Gulfstream, Bombardier et Dassault rivalisent depuis des années sur l’altitude cabine. Un G700 à 41 000 ft maintient sa cabine à environ 2 900 ft ; un Global 7500 à 45 000 ft se situe vers 4 850 ft ; les avions de ligne classiques sont pressurisés à 6 000–8 000 ft, même si le Boeing 787 et l’Airbus A350 parviennent aussi à environ 6 000 ft.

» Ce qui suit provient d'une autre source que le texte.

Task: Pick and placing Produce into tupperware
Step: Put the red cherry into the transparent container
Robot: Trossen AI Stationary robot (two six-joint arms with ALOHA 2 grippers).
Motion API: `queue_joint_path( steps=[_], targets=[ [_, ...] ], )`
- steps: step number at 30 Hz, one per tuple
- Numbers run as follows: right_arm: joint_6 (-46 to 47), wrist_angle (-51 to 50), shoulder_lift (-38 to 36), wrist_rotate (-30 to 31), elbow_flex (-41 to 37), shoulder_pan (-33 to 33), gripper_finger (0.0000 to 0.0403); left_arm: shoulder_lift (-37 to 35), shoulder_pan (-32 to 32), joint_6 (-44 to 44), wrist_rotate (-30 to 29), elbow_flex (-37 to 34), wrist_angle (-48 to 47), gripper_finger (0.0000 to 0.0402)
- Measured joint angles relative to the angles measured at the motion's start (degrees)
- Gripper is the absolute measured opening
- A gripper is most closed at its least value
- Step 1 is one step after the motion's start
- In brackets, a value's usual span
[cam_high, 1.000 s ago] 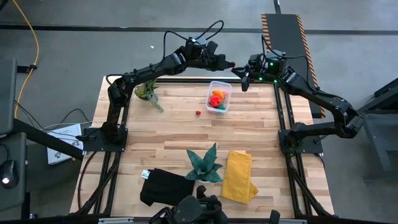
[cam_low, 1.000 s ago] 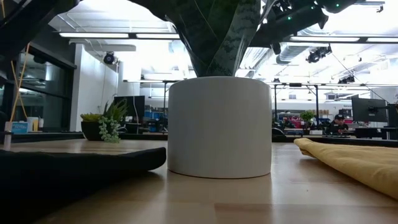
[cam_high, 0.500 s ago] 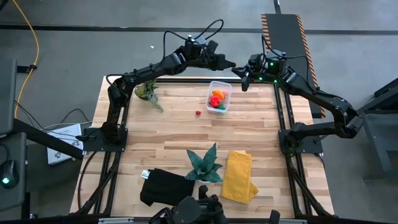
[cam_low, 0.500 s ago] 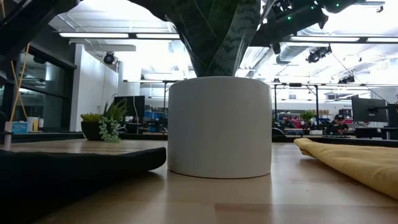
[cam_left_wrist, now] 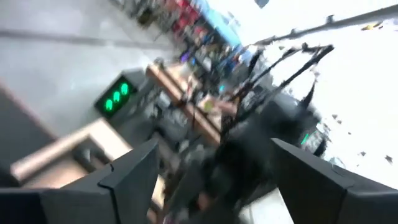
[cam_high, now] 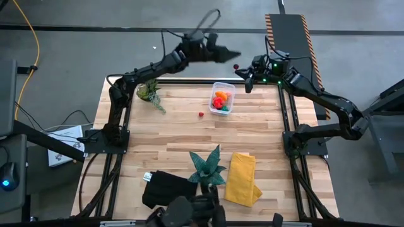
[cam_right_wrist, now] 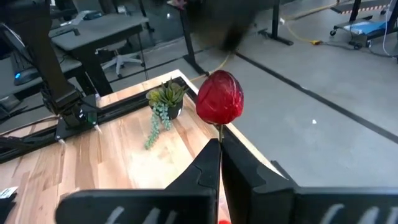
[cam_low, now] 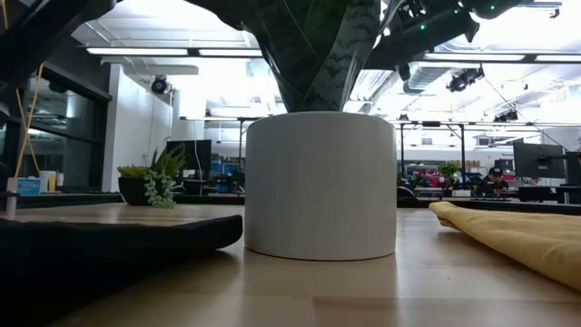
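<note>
my right claw (cam_right_wrist: 219,149): shut on 1 red toy fruit's stem (cam_right_wrist: 219,98) | my left claw (cam_high: 228,55): wide open, empty | clear plastic rectangular tub (cam_high: 221,98): several produce pieces | wooden counter (cam_high: 177,135): 1 loose red piece (cam_high: 201,115)

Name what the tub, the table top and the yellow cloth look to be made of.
The tub looks like clear glossy plastic: the produce inside shows through its walls. The table top looks like pale wood, probably butcher block, with joined strips and visible grain. The yellow cloth looks like soft matte fabric, lying folded with slack creases.
</note>
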Motion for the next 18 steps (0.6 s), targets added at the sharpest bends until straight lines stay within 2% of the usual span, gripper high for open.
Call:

Une altitude cabine plus basse signifie plus d’oxygène dans le sang, et des études sur les équipages et passagers long-courriers relient des altitudes cabine plus élevées aux maux de tête, à un sommeil de moins bonne qualité et à une fatigue accrue.
Ajoutez un air véritablement frais (et non recyclé), une humidité qui peut être supérieure de plusieurs points, un lit plat et la possibilité de partir à l’heure qui convient à votre horloge interne, et il est plausible que vous arriviez en bien meilleure forme qu’après une nuit en classe économique.
Mais le décalage horaire, c’est votre horloge biologique en désaccord avec le soleil local, et aucune cabine n’y remédie. Traverser huit fuseaux horaires demande plusieurs jours de réajustement à votre système circadien, quelle que soit la façon dont vous avez volé. Le cadrage honnête : les jets privés réduisent nettement la fatigue du voyage, ce qui peut rendre le décalage horaire ressenti plus doux. Qu’il le soit réellement n’a pas été établi par des recherches indépendantes.